According to S&P Global Commodities at Sea, USGC exports of ethane have averaged 380,600 b/d over the last twelve months, of which 253,000 b/d was imported by China. However, prior to the tariff announcement, USGC export volumes dipped. For the week ended May 10, USGC ethane exports averaged 322,700 b/d, with only 136,000 b/d going to China, only to pick up after the announcement of the lifting of the tariff. CAS USGC export volumes for the week ended May 17 are averaging 382,600 b/d, with the total volume heading to China.

US prices of ethane have remained steady throughout the tariff talks. Early indications for Mont Belvieu Enterprise ethane early May 12 were around 26 cents/gal. Platts assessed Mont Belvieu Enterprise ethane on May 9 at 26.375 cents/gal, up from 24.375 cents/gal on May 5, as news emerged that talks between China and the US were scheduled for the weekend.

Impact on US producers

For US natural gas producers, particularly those in ethane-rich basins like the Permian and Marcellus/Utica, the resumption of Chinese demand provides a welcome outlet for ethane that might otherwise be rejected into the natural gas stream.

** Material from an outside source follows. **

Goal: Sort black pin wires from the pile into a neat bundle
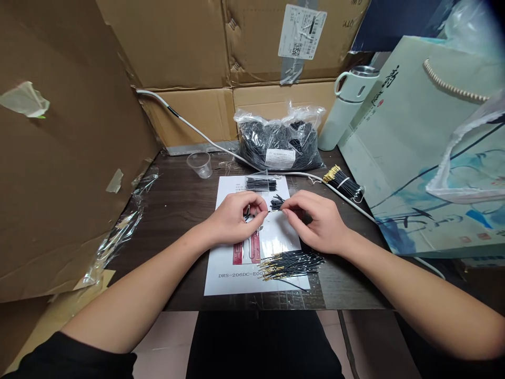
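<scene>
My left hand (236,217) and my right hand (313,221) meet over a white printed sheet (236,273) on a dark table (177,210). Their fingertips pinch a thin dark wire (273,210) between them, with a few black pieces held under the left fingers. A small heap of short black sleeves (276,202) lies just behind the fingertips. A loose pile of black wires with gold tips (290,264) lies on the sheet below my right hand. A small clear packet of black pieces (261,183) rests at the sheet's top.
A large clear bag of black parts (278,139) stands at the back, a clear plastic cup (199,164) to its left. A tied bundle of gold-tipped wires (343,183), a white cable (197,131), a pale flask (347,105) and a paper gift bag (426,147) are right. Cardboard walls surround.
</scene>
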### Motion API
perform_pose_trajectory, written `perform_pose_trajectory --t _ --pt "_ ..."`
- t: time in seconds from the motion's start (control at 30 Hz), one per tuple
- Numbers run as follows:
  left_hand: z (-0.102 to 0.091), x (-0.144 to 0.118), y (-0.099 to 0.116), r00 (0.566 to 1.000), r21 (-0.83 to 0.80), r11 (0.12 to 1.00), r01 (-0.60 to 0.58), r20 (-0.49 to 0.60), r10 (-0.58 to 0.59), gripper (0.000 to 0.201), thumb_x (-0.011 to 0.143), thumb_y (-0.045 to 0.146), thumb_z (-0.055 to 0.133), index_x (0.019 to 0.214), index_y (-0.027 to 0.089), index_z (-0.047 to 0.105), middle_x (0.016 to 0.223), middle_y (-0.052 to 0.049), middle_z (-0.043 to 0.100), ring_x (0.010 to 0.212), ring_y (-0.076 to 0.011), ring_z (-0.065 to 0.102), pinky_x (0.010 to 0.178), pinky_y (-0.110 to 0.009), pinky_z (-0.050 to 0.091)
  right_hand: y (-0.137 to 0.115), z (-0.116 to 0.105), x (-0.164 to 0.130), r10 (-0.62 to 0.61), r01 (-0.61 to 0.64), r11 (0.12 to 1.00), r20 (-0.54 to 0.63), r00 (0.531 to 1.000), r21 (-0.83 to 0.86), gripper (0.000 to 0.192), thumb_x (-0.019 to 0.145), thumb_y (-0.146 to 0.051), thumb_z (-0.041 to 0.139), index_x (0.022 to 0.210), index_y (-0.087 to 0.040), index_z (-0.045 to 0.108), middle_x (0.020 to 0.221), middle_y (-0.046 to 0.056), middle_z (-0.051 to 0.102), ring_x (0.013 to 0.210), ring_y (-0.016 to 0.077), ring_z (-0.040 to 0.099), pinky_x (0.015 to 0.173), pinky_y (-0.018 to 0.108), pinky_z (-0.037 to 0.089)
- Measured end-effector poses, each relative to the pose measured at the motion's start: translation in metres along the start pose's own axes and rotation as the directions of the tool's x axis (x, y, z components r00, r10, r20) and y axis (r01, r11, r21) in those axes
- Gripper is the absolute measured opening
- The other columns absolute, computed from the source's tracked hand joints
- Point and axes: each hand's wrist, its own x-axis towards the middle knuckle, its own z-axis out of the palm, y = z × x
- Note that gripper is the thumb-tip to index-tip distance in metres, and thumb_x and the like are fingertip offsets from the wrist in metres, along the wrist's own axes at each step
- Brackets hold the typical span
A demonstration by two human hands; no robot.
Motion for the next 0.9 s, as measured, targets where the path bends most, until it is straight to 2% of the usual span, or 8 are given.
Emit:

US ethane production capacity has continued to expand, and maintaining export channels is crucial for balancing the domestic market.

The ethane exemption stands in contrast to the situation for US propane and butane, which will still face 10% additional tariffs, and crude oil and LNG, which remain subject to higher duties. This differential treatment highlights the strategic importance of ethane to China's petrochemical industry and the limited alternatives available in global markets.

"The complete exemption for ethane versus the partial reductions for other energy products shows China's recognition of its dependency on US ethane," noted an industry consultant. "This targeted approach suggests China is being strategic about which sectors it provides relief to, prioritizing those where alternative suppliers are limited."

While some players in the ethane industry view the ethane exemption as a positive development for the US ethane sector, concerns persist regarding its future, particularly given President Trump's tendency to make abrupt policy changes.